Have spoken to the breeder she aswures me there is no knoeledge of this in his pedigree and none of his litter have reported anything. Also spoken to the breeder who is the owner of his father and she has'nt had a dog with this in all her years of breeding and owning German Shepherds. She did have something interesting to say though. It has been known for puppies to have this type of reaction to their vaccinations and it can manifest itself after 6 weeks or so. It is 8 weeks since his final jab. Apparently it is the distemper part that can have this effect. I hope he will grow out of this, still should have a better idea tomorow. Lin


----------



## sallytrafic (Jan 17, 2006)

Jake has had one episode three weeks or so ago (a few days after two sedations at the vet for another problem) seems OK now but we are watching him closely. He's 12 so not likely to be the same problem as with your dog. Hope all goes well for Otto.


----------



## lindyloot (May 20, 2007)

Hi Frank, hope Jake is okay. I think Rich will be very annoyed if the injection has caused it , then have to pay the vet to put it right.Thank goodness for insurence. Lin


----------



## 118286 (Nov 18, 2008)

Hi Our first gsd suffered his first fit at about a year old he was treated by the vet with phenobarbitone he still lived till he was 12 years old with very few more fits.

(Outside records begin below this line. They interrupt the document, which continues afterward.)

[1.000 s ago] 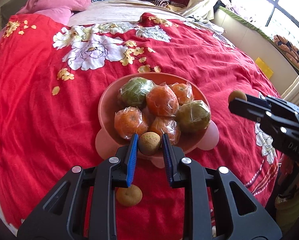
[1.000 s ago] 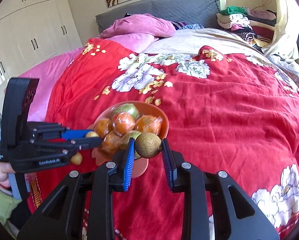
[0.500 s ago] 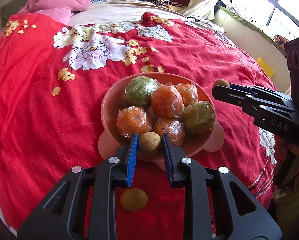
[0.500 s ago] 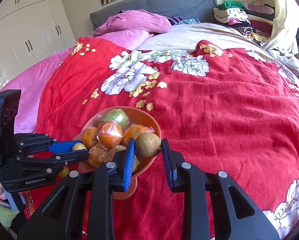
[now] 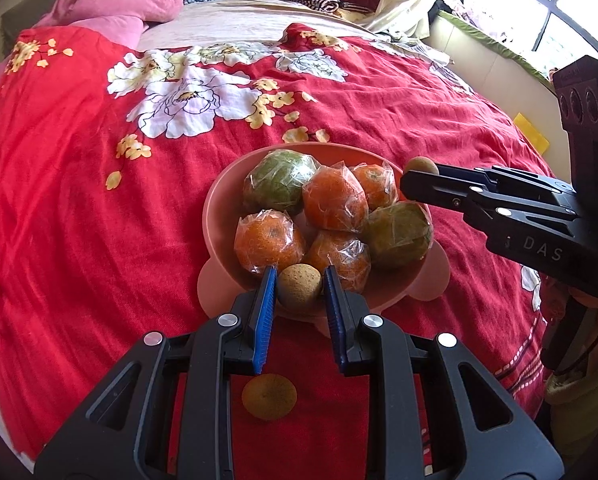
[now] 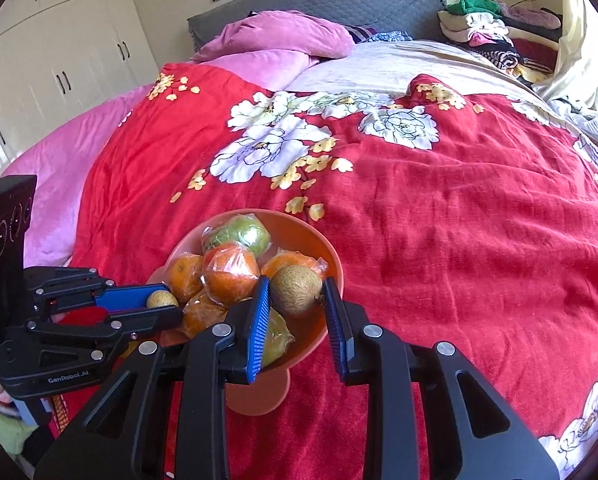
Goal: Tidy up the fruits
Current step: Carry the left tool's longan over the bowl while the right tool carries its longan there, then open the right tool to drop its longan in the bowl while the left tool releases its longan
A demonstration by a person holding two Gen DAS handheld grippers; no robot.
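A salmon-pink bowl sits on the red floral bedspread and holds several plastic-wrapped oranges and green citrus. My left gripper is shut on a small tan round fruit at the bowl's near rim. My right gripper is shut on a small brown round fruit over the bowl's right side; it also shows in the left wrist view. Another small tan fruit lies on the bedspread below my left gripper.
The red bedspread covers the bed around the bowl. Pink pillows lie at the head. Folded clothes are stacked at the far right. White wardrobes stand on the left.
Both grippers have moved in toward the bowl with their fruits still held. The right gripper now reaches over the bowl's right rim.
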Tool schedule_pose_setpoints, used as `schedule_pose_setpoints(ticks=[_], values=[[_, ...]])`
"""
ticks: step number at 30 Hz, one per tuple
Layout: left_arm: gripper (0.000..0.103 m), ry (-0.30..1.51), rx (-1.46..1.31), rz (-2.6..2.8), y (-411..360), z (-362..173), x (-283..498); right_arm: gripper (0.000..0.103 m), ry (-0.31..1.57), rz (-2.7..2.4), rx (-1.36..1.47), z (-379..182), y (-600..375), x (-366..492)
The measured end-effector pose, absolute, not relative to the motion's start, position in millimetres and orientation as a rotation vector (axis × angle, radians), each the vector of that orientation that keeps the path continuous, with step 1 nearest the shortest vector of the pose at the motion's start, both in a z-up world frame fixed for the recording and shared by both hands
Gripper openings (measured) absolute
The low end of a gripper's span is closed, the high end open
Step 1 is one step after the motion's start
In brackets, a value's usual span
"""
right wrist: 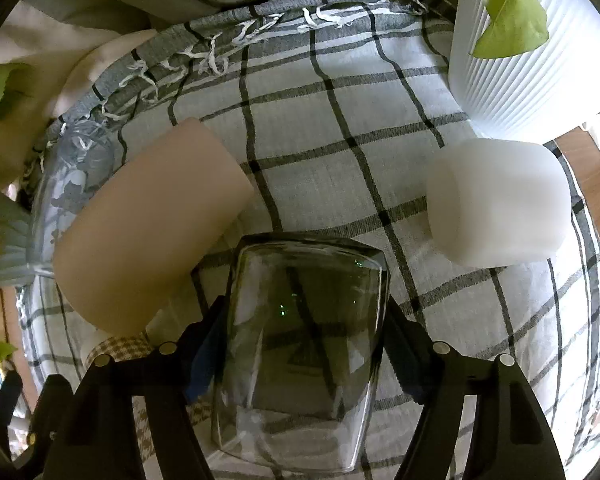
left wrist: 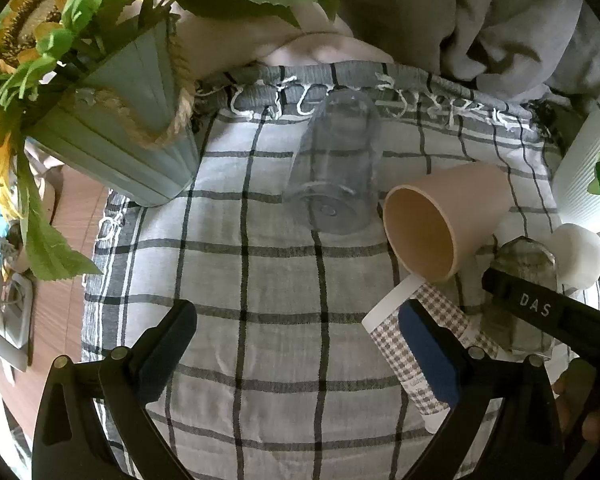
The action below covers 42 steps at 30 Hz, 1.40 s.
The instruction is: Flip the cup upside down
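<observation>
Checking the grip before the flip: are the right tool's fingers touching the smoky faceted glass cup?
Touching. The right wrist view shows both fingers pressed against the smoky faceted glass cup's sides.

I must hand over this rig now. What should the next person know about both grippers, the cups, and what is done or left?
Right gripper: shut on the smoked glass cup, held over the checked cloth.
Left gripper: open, holding nothing, above the cloth.
Other cups: beige cup lies on its side; clear glass, white cup and houndstooth paper cup are also on the cloth.
Done: glass gripped. Left: I cannot tell how far it is turned; finish the flip, set it rim-down, release.
</observation>
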State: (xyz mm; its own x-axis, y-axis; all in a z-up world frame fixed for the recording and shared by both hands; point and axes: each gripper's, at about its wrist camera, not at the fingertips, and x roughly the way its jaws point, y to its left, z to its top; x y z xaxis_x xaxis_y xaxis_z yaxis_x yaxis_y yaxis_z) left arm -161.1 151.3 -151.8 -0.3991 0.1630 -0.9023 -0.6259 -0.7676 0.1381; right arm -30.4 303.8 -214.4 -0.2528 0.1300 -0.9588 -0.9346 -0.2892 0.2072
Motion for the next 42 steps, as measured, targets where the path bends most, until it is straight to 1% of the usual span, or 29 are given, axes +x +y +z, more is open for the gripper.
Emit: schedule_pose_setpoints(ticks=[6, 11, 19, 24, 32, 42], values=[[0.103, 0.659, -1.305, 2.180, 152.4, -147.2, -151.5, 0.070, 1.065, 1.680, -1.174, -207.5, 300.5, -30.5], [0.103, 0.643, -1.266, 2.181, 144.1, -133.8, -139.6, 0.070, 1.019, 1.707, -1.128, -182.9, 291.8, -18.0], [0.103, 0.626, -1.206, 2.196, 104.7, -109.9, -118.1, 0.070, 0.983, 1.797, -1.032, -132.8, 247.8, 22.8], [0.103, 0.621, -1.202, 2.217, 69.2, -101.8, -106.9, 0.071, 0.975, 1.850, -1.019, -119.4, 208.1, 25.2], [0.103, 0.662, -1.239, 2.244, 12.9, -111.3, -98.6, 0.071, 0.964, 1.924, -1.097, -122.4, 147.8, 11.8], [0.103, 0.717, -1.377, 2.271, -37.6, -137.6, -106.9, 0.071, 0.959, 1.992, -1.258, -153.7, 104.4, -26.0]])
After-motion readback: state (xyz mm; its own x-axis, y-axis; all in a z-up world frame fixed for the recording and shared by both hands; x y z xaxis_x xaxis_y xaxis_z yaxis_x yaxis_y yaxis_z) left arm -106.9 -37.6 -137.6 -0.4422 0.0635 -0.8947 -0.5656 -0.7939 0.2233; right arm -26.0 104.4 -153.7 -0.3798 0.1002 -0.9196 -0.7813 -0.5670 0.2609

I don't think phenobarbitone is available now but there is a substitute the vets use regards squiggle


----------



## dodger148 (May 9, 2005)

Not heard that GSD's suffer from epilepsy but I do know Dalmations suffer and they seem to get treated on similar drugs to humams same as squiggles dog. 

Our Daly's were ok, but I have seen a couple that suffered and like humans understand some fit more than others and can in some cases grow out of epilepsy as do humans. 
Dont know if when they appear to have grown out of fitting they are really in remission. I am sure there is someone on here with greater knowledge than me will be able to give you
more information.
I do hope he settles down (dont like dogs being ill - they cant explain like humans) just give him love and try to aviod him getting excited


----------



## Waleem (Nov 1, 2006)

One of our Greyhounds started to have fits about a year ago. The vet tried various medications over the 12 months and she would go weeks without fitting. Problem was, when she DID fit, it was increasing in severity. In July she had an episode of many fits together which needed a trip to the emergency vet and hospitalisation (At GREAT expense) but seemed to be much improved. Unfortunately in August the same thing happened again-VERY violent fits, running into walls etc. At this time, we had decided with great sadness that enough was enough. We took her to the emergency vet who put her to sleep. She never came round from that last fit.
Both the vets (Our own and the emegency one) said that they have never seen epilepsy in Greyhounds before-our local branch of the Greyhound trust (who see thousands) agreed. We were just the unlucky ones.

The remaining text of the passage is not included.